- Problem to work on
With the images removed, write out every line below exactly.

━━━━━━━━━━━━━━━━━━━━━━━━━━━━━━

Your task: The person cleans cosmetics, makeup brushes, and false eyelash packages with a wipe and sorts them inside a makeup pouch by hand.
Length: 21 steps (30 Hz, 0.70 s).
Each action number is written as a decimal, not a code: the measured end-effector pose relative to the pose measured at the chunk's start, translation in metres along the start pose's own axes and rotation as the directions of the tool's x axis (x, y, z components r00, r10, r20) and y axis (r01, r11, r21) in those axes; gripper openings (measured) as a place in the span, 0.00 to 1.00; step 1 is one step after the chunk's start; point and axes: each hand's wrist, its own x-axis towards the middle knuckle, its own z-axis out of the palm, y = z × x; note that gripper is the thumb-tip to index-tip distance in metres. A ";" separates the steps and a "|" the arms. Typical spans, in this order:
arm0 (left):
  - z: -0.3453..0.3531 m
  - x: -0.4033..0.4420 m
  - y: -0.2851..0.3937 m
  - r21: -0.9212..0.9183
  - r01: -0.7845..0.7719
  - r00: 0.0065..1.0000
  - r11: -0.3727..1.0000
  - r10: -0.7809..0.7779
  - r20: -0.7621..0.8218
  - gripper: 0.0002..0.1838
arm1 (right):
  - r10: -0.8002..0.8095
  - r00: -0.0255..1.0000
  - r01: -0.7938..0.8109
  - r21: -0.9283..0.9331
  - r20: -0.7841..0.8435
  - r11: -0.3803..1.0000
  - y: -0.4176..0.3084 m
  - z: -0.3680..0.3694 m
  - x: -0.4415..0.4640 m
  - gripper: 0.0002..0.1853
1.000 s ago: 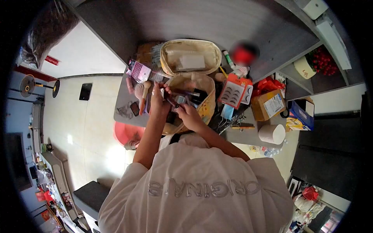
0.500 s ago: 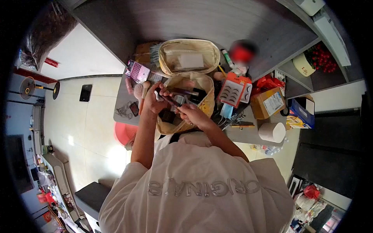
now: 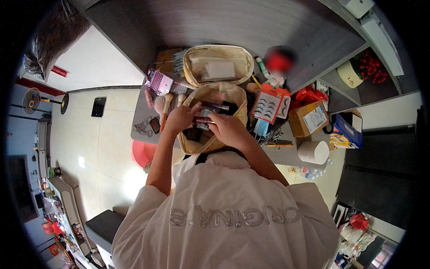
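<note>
An open cosmetic bag (image 3: 244,117), cream inside with a yellowish outer side, stands before me with several makeup items in it. Over its opening, a slim dark reddish tube (image 3: 204,120) spans the gap between my hands. The tube's right end is pinched by my right hand (image 3: 229,131). My left hand (image 3: 181,118) is closed around the other end, its fingers partly hidden. Beneath them in the bag lies a dark cylinder with a silvery band (image 3: 222,107). The bag's raised lid (image 3: 218,48) leans back, with a white packet (image 3: 220,70) in its pocket.
Left of the bag lie makeup brushes (image 3: 167,102), a pink hairbrush (image 3: 159,105) and an eyeshadow palette (image 3: 160,83). On the right are false-eyelash packs (image 3: 270,104), a blue mask (image 3: 261,128), a cardboard box (image 3: 309,119) and a white paper roll (image 3: 313,153). A shelf panel rises behind.
Both hands have turned and lowered toward the bag's opening, and the tube now lies more level. A small white thing seen at my left hand earlier no longer shows.
</note>
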 end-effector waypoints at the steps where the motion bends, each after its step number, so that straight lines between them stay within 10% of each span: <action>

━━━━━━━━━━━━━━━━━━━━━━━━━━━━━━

- Your solution
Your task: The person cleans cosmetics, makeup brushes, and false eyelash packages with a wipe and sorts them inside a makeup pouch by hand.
Length: 21 steps (30 Hz, 0.70 s).
Each action number is written as a decimal, not a code: the measured end-effector pose relative to the pose measured at the chunk's start, translation in metres along the start pose's own axes and rotation as the directions of the tool's x axis (x, y, z components r00, r10, r20) and y axis (r01, r11, r21) in those axes; gripper openings (measured) as a place in the span, 0.00 to 1.00; step 1 is one step after the chunk's start; point and axes: each hand's wrist, its own x-axis towards the middle knuckle, its own z-axis out of the palm, y = z × x; note that gripper is the thumb-tip to index-tip distance in metres. A ";" separates the steps and a "|" the arms. Typical spans, in this order:
arm0 (left):
  - z: -0.3453..0.3531 m
  - x: -0.4033..0.4420 m
  - y: -0.2851..0.3937 m
  - r21: -0.9212..0.9183
  - r01: -0.7845..0.7719
  - r00: 0.0065..1.0000
  - r11: -0.3727..1.0000
  - r10: -0.7809..0.7779
  - r20: -0.7621..0.8218
  - gripper: 0.0002..0.1838
arm1 (right):
  - r10: -0.8002..0.8095
  - r00: -0.0255..1.0000
  - r01: -0.7938..0.8109
  - r21: -0.9283..0.9331
  - r20: -0.7841..0.8435
  - r11: -0.3803..1.0000
  - y: -0.4176..0.3084 m
  - z: -0.3680..0.3694 m
  - x: -0.4415..0.4640 m
  - gripper: 0.0002..0.1853
1.000 s ago: 
0.500 s ago: 
now: 
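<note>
An open cosmetic bag (image 3: 244,117), cream inside with a yellowish outer side, stands before me with several makeup items in it. Over its opening, a slim dark reddish tube (image 3: 204,120) spans the gap between my hands. The tube's right end is pinched by my right hand (image 3: 229,131). My left hand (image 3: 181,118) is closed around the other end, its fingers partly hidden. Beneath them in the bag lies a dark cylinder with a silvery band (image 3: 222,107). The bag's raised lid (image 3: 218,48) leans back, with a white packet (image 3: 220,70) in its pocket.
Left of the bag lie makeup brushes (image 3: 167,102), a pink hairbrush (image 3: 159,105) and an eyeshadow palette (image 3: 160,83). On the right are false-eyelash packs (image 3: 270,104), a blue mask (image 3: 261,128), a cardboard box (image 3: 309,119) and a white paper roll (image 3: 313,153). A shelf panel rises behind.
Both hands have turned and lowered toward the bag's opening, and the tube now lies more level. A small white thing seen at my left hand earlier no longer shows.
</note>
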 end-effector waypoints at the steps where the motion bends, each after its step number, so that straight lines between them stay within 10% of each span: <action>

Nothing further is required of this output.